[tarantool-patches] Re: [PATCH 1/2] sql: LIKE & GLOB pattern comparison issue
Nikita Tatunov
n.tatunov at tarantool.org
Tue Sep 11 16:31:18 MSK 2018
> On 11 Sep 2018, at 13:06, Alex Khatskevich <avkhatskevich at tarantool.org> wrote:
>
>
>
> On 11.09.2018 09:06, Nikita Tatunov wrote:
>>
>>
>>> On 11 Sep 2018, at 01:20, Alex Khatskevich <avkhatskevich at tarantool.org <mailto:avkhatskevich at tarantool.org>> wrote:
>>>
>>>>
>>>>
>>>>> On 17 Aug 2018, at 14:42, Alex Khatskevich <avkhatskevich at tarantool.org <mailto:avkhatskevich at tarantool.org>> wrote:
>>>>>
>>>>>
>>>>> On 17.08.2018 14:17, Alexander Turenko wrote:
>>>>>> 0xffff is the result of 'end of a string' check as well as internal buffer
>>>>>> overflow error. I have the relevant code pasted in the first review of
>>>>>> the patch (July, 18).
>>>>>>
>>>>>> // source/common/ucnv.c::ucnv_getNextUChar
>>>>>> 1860 s=*source;
>>>>>> 1861 if(sourceLimit<s) {
>>>>>> 1862 *err=U_ILLEGAL_ARGUMENT_ERROR;
>>>>>> 1863 return 0xffff;
>>>>>> 1864 }
>>>>>>
>>>>>> We should not handle the buffer overflow case as an invalid symbol. Of
>>>>>> course we should not handle it as the 'end of the string' situation.

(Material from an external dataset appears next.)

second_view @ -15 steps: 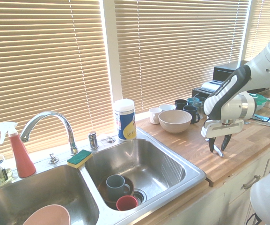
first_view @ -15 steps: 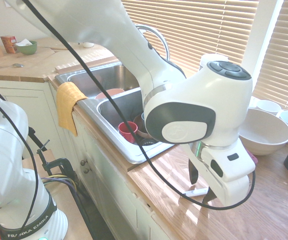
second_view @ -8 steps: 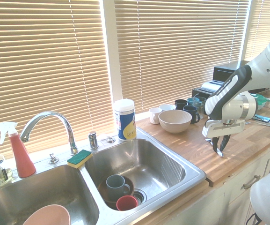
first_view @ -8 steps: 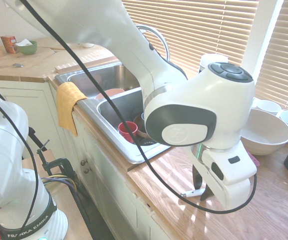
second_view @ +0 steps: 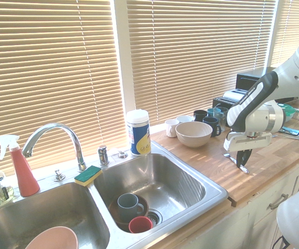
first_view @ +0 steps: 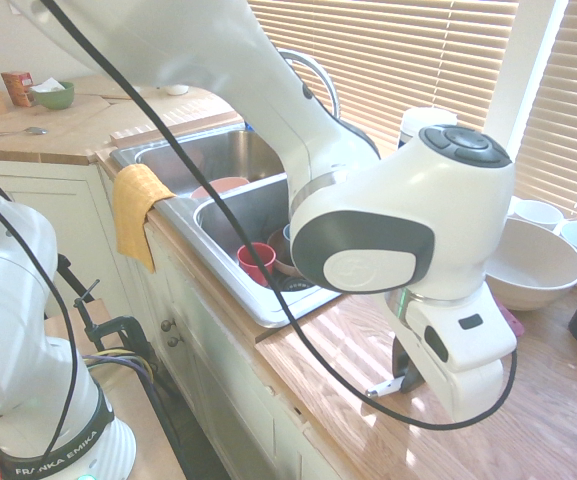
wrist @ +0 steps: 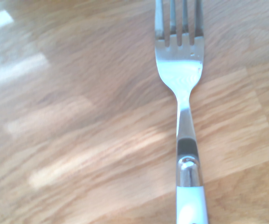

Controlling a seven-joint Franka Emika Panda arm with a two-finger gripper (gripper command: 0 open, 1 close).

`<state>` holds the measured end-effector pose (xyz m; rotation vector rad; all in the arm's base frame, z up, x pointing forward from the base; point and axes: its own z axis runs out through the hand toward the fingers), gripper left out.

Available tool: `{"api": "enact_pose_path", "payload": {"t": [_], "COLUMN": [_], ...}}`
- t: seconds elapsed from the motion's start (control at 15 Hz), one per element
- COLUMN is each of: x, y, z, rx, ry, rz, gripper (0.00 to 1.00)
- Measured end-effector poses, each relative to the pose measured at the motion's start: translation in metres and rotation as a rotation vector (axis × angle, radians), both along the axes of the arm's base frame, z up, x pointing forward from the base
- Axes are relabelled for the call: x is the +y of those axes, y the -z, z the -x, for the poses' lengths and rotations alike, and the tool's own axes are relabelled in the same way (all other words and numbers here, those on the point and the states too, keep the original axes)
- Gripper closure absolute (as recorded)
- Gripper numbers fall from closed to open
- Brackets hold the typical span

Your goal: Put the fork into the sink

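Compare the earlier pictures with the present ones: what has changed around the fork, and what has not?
The end effector, open before, has closed on the fork at the countertop. The red cup in the sink and the large bowl stayed put.

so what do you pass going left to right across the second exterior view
Red spray bottle, chrome faucet, green and yellow sponge, blue-labelled canister, white mug, large pale bowl, gripper shut at the fork, light-blue item on the counter
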<state>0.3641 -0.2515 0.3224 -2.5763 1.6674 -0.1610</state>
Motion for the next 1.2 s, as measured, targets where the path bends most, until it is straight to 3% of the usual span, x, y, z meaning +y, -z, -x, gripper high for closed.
{"api": "enact_pose_path", "payload": {"t": [0.27, 0.47, 0.6, 0.87, 1.2], "x": [-0.004, 0.048, 0.112, 0.239, 0.333], "y": [-0.082, -0.155, -0.175, -0.154, -0.086], "z": [-0.021, -0.048, -0.072, -0.113, -0.144], "rx": [-0.088, -0.139, -0.134, -0.099, -0.088], "ry": [-0.012, -0.143, -0.262, -0.397, -0.358], "rz": [0.01, 0.035, 0.047, 0.063, 0.088], "gripper": [1.0, 1.0, 1.0, 1.0, 1.0]}}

>>>>>> Ideally we should perform pointer myself and raise an error in case of
>>>>>> 0xffff. I had thought that a buffer overflow error is unlikely to meet,
>>>>>> but you are right: we should differentiate these situations.
>>>>>>
>>>>>> In one of the previous version of a patch we perform this check like so:
>>>>>>
>>>>>> #define Utf8Read(s, e) (((s) < (e)) ?\
>>>>>> ucnv_getNextUChar(pUtf8conv, &s, e, &status) : 0)
>>>>>>
>>>>>> Don't sure why it was changed. Maybe it is try to correctly handle '\0'
>>>>>> symbol (it is valid unicode character)?
>>>>> The define you have pasted can return 0xffff.

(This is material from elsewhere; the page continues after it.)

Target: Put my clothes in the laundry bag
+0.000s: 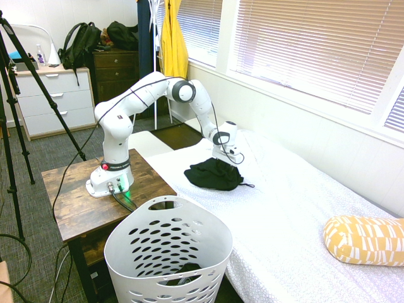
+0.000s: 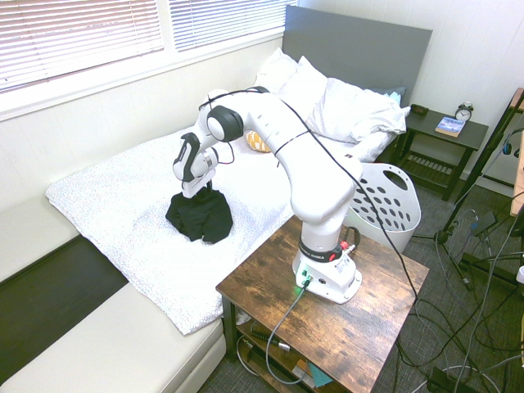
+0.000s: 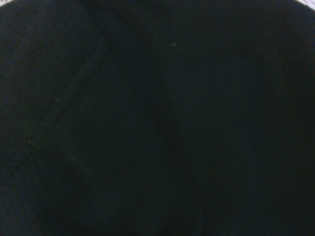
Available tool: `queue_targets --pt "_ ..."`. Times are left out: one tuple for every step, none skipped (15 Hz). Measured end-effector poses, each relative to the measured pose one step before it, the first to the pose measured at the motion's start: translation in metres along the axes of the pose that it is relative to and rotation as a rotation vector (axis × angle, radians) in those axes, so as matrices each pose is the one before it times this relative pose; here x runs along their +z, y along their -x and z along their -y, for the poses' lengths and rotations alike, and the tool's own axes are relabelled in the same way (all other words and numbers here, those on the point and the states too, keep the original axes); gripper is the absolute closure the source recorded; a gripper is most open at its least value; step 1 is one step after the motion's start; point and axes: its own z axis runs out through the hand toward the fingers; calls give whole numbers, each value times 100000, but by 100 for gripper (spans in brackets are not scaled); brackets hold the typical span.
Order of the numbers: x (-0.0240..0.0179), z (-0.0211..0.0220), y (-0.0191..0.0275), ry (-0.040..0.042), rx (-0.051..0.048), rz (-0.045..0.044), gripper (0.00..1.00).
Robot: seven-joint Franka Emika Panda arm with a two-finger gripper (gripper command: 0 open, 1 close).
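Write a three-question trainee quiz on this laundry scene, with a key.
1. True or false: the black garment already lies inside the white basket.
2. The gripper is above: A) the yellow pillow, B) the black garment, C) the wooden table.
3. What fills the wrist view?

Key: 1 false, it lies on the bed. 2 B. 3 black fabric.

no text or label is legible in any view.
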Motion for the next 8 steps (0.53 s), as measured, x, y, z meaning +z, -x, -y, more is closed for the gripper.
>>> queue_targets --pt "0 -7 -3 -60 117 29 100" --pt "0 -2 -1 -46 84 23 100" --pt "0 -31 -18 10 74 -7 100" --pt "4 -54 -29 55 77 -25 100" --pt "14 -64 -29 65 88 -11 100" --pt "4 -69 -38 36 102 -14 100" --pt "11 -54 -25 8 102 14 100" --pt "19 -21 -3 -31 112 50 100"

>>>>> The reasons to change it back are described in the previous patchset.
>>>>> In short:
>>>>> 1. It is equivalent to
>>>>> a. check s < e in a while loop
>>>>> b. read next character inside of where loop body.
>>>>> 2. In some usages of the code this check (s<e) was redundant (it was performed a couple lines above)
>>>>> 3. There is no reason to rewrite the old version of this function. (So, we decided to use old version of the function)
>>>>>> So I see two ways to proceed:
>>>>>>
>>>>>> 1. Lean on icu's check and ignore possibility of the buffer overflow.
>>>>>> 2. Use our own check and possibly meet '\0' problems.
>>>>>> 3. Check for U_ILLEGAL_ARGUMENT_ERROR to treat as end of a string, raise
>>>>>> the error for other 0xffff.
>>>>>>
>>>>>> Alex, what do you suggests here?
>>>>> As I understand, by now the 0xffff is used ONLY to handle the case of unexpectedly ended symbol.
>>>>> E.g. some symbol consists of 2 characters, but the length of the input buffer is 1.
>>>>> In my opinion this is the same as an invalid symbol.
>>>>>
>>>>> I guess that internal buffer overflow cannot occur in the `ucnv_getNextChar` function.
>>>>>
>>>>> I suppose that it is Nikitas duty to investigate this problem and explain it to us all. I just have noticed a strange usage.
>>>>
>>>>
>>>> Hello, please consider my comments.
>>>>
>>>> There are some cases when 0xffff can occur, but:
>>>> 1) Cannot trigger in our context.
>>>> 2) Cannot trigger in our context.
>>>> 3) Only triggers if end < start. (Cannot happen in sql_utf8_pattern_compare, i guess)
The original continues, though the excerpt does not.